- Exercise prompt
Lines from the beginning of the material below through the line that has "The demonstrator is" are to be reproduced exactly, but pictures are not.

- Information shown
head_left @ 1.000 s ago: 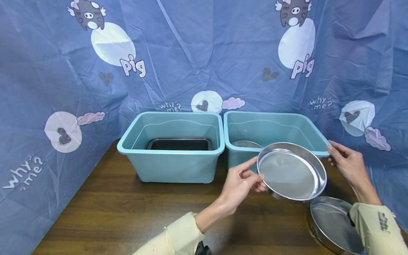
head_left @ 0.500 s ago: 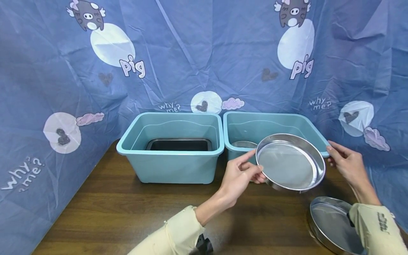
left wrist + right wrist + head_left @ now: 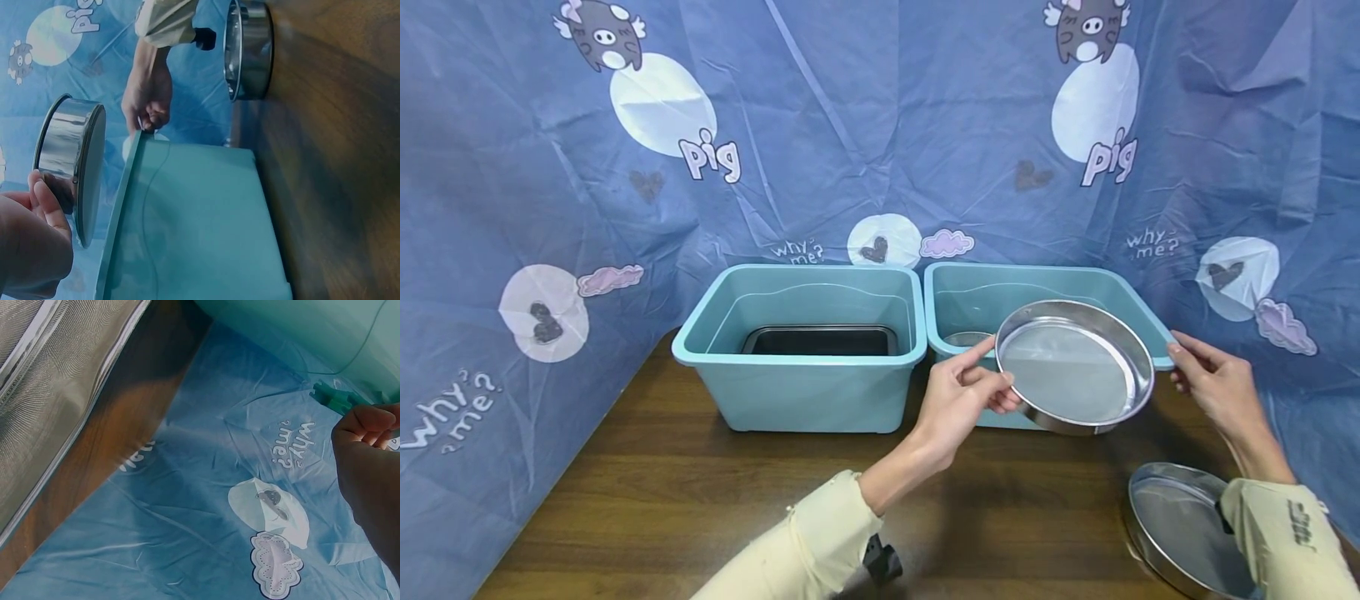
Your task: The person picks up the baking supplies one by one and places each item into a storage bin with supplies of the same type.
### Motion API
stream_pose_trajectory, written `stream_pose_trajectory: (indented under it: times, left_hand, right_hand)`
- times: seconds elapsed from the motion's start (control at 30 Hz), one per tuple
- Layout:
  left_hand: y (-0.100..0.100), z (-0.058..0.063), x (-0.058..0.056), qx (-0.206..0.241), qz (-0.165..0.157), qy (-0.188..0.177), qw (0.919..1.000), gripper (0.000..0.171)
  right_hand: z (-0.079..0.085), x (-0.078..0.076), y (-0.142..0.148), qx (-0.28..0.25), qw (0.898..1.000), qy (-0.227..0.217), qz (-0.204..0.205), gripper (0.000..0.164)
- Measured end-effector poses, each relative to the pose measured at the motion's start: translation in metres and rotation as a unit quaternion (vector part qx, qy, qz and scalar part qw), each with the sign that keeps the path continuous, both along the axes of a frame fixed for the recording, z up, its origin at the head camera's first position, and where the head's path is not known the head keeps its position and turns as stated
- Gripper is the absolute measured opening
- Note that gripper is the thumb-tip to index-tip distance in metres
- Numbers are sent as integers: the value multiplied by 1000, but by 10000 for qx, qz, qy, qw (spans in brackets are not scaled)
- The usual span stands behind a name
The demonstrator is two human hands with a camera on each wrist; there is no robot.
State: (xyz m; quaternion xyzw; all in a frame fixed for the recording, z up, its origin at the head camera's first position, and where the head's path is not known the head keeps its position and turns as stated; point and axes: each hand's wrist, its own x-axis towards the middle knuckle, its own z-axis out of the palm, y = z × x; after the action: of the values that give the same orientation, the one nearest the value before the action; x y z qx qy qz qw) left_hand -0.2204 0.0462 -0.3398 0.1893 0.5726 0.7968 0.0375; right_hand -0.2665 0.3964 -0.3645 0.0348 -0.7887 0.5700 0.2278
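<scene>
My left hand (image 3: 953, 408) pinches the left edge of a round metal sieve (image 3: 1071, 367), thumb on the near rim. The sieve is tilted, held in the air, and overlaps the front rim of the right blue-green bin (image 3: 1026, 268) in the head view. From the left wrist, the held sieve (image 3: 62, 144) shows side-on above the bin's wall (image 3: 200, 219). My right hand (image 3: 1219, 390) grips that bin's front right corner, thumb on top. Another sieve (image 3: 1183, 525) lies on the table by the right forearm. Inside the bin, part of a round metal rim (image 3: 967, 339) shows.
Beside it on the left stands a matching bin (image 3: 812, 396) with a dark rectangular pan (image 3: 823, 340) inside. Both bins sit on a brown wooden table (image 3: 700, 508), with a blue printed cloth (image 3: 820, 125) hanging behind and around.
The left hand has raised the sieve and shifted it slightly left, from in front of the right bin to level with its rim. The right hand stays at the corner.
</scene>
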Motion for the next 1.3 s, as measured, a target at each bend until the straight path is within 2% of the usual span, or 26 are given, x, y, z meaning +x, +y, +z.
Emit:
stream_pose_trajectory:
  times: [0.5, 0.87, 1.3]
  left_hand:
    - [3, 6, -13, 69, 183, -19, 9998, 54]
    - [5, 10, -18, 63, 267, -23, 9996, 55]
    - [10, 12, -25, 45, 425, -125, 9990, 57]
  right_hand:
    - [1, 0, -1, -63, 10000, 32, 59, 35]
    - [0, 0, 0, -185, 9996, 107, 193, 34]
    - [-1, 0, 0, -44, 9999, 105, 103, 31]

- Solved exercise
head_left @ 1.000 s ago: 
head_left @ 0.500 s ago: 
left wrist + right wrist + head_left @ now: 
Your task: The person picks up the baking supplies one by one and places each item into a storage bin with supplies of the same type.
### Motion API
stream_pose_trajectory, written `stream_pose_trajectory: (indented under it: times, left_hand, right_hand)`
- times: seconds elapsed from the motion's start (control at 30 Hz), one per tuple
- Layout:
  left_hand: y (-0.100..0.100), z (-0.058..0.063), x (-0.058..0.056), qx (-0.206..0.241), qz (-0.165..0.157), qy (-0.188..0.177), qw (0.919..1.000), gripper (0.000..0.171)
  right_hand: z (-0.079..0.085), x (-0.078..0.076), y (-0.142..0.148), qx (-0.28..0.25), qw (0.898..1.000), qy (-0.227..0.217), qz (-0.204..0.205), gripper (0.000..0.164)
- Measured end-effector poses, each relative to the pose measured at the motion's start: translation in metres and rotation as a unit quaternion (vector part qx, qy, qz and scalar part qw), each with the sign that keeps the path continuous, both along the axes of a frame fixed for the recording, z up, its origin at the head camera's first position, and where the head's path is not known the head keeps its position and turns as stated
- Gripper is the absolute measured opening
- Note that gripper is the thumb-tip to index-tip distance in metres
- Numbers are sent as integers: the value multiplied by 1000, but by 10000 for qx, qz, qy, qw (spans in brackets are not scaled)
- The usual span stands behind a name
The demonstrator is two human hands with a camera on each wrist; there is no robot.

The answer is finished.